Worldviews are the pillars in which socio-cultural paradigms stand on. In the West, there is a perception that the neoliberal capitalist framework is the only possibility to tackle common problems. A rigid scientific approach to our social structures, as shown through Fritjof Capra’s text “The Newtonian World Machine” and George Ritzer “The McDonaldization of Society”, has historically permeated and shifted our living paradigm from a holistic to a mechanistic one. Our present worldview sees the universe as a linear scientific system, governed by the laws of physics, mathematics, and chemistry. As humans, we have a need to understand, make sense and grasp the world’s natural and social phenomena. These natural laws can be used to predict and determine the behavior of the individual parts of a system which in turn run socio-political entities like the government and our institutions. This places humans in control of nature to create useful things to improve humanity. Ultimately a mechanistic worldview sees growth and capitalism as a power, limited only by our imaginations and our technological sophistication. This implies that the goal of a mechanistic worldview focuses on the success of the individual; and even though we have come to understand much of nature through science, instead of just trying to accept, recognize and tolerate it, we have had the imperative need to dominate and tame it.

In contrast, the goal of the ecological worldview is the continued well-being and healthy functioning of the whole. An ecological worldview sees humans as part of a larger community of life; part of nature with a contributive role to play in the health and evolution of the living systems. This ecological framework reminded our team of Eastern philosophies such as Daoism and their ancient knowledge which emphasized the importance to follow nature’s patterns. These belief sets forced us to ask the question: how do we change our current world order into an ecological worldview? A new framework for humanity that aligns with the way nature works and the values that drive it is therefore needed. To create this alternative story and to move towards a more ecological worldview throughout all human systems, we need a shift in values.
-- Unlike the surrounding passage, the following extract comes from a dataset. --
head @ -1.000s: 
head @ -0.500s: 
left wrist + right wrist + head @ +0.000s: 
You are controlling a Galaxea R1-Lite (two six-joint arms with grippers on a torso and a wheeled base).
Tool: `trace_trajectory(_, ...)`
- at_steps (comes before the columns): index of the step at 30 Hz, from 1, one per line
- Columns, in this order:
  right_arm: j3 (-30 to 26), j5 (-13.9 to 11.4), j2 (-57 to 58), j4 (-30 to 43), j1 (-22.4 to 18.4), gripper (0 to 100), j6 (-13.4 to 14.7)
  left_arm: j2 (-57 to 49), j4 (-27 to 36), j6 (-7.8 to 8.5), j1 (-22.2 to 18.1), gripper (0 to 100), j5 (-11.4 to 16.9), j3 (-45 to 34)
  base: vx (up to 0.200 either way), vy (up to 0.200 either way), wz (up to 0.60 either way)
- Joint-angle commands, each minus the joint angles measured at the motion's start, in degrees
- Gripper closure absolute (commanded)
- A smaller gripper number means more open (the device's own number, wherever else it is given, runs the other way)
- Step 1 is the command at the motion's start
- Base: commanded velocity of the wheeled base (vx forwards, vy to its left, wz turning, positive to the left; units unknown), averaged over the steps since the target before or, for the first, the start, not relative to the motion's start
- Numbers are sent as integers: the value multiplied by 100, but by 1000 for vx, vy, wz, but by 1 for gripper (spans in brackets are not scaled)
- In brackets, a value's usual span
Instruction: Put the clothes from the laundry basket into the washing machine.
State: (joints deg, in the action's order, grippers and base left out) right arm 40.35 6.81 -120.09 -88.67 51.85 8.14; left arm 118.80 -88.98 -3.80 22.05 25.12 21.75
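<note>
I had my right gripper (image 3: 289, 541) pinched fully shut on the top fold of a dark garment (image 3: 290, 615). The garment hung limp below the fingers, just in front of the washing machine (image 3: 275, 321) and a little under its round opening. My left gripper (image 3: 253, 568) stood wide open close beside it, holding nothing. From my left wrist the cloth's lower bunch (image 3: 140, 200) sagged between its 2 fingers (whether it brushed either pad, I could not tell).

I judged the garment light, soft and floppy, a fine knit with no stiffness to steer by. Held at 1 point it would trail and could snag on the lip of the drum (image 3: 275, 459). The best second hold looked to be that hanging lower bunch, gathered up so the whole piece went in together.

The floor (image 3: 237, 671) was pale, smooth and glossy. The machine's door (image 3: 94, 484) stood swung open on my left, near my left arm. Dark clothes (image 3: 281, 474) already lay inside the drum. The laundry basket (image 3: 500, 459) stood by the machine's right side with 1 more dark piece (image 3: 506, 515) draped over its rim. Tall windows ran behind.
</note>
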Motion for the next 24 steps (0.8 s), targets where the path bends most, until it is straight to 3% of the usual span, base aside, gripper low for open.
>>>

In relation to the opioid crisis in Pittsburgh, the mechanistic view starts from the way doctors are pressured from pharma companies to prescribe opioids as a one size fits all solution and the hard governmental response to drug trafficking. The opioid epidemic from the stance of different stakeholders is constantly reinforcing a worldview where humans are trapped in work routines and consumeristic goals that have neglected health, positioned a person’s well-being as an indulgence rather than a right. The holistic view is considering the interdependence of addiction and how it affects pharmaceutical companies, local businesses, family and friends, and policymakers at all government levels. When considering the issue from an ecological view, we begin to ask deeper questions, such as: where does the raw material use to make opioids come from? how is it made? who makes it? and, how does it affect our environment when used?. For example, research has already shown that opioids, use and unused, make their way into our water systems and end up affecting the wildlife that resides in these waters. As we shift away from anthropocentric (human-centered) values and towards more ecocentric (earth-centered) values, we shift away from selfishness and towards selflessness.

Keeping the values of an ecological worldview in mind as we tackle the opioid problematic would include: understanding the wholeness and interconnections of the system, working with many relationships and stakeholders, and knowing that the world is constantly changing. Actions that might propel the ecological framework are the reflection that takes into consideration all stakeholder interests and the impact of actions on all system levels, collaborative processes which necessitate negotiation and partnership with all interested parties including nature and to focus on the wellbeing, education, and nourishment on a whole world level. This will ultimately lead towards a self-sufficient and ecocentric paradigm.